Go to the line that contains "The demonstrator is" and extract it along with every line after it, exactly, through the end of the data below.
-*-
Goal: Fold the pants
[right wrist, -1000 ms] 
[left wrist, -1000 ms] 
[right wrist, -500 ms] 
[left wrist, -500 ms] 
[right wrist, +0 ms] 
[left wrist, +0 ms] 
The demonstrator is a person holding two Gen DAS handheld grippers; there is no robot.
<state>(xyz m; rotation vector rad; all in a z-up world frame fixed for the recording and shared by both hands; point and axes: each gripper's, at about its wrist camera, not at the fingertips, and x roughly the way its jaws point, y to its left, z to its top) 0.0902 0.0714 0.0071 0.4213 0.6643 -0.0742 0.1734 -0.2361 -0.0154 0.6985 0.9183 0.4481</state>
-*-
*Your solution:*
The demonstrator is a person holding two Gen DAS handheld grippers; there is no robot.
<state>(xyz m; rotation vector rad; all in a z-up world frame fixed for the recording and shared by both hands; point and axes: each gripper's, at about its wrist camera, not at the fingertips, and x roughly the way its jaws point, y to its left, z to its top) 0.0902 0.0714 0.0071 0.4213 0.6643 -0.0742 0.1734 -0.2361 -0.0154 0.6985 0.9183 0.4481</state>

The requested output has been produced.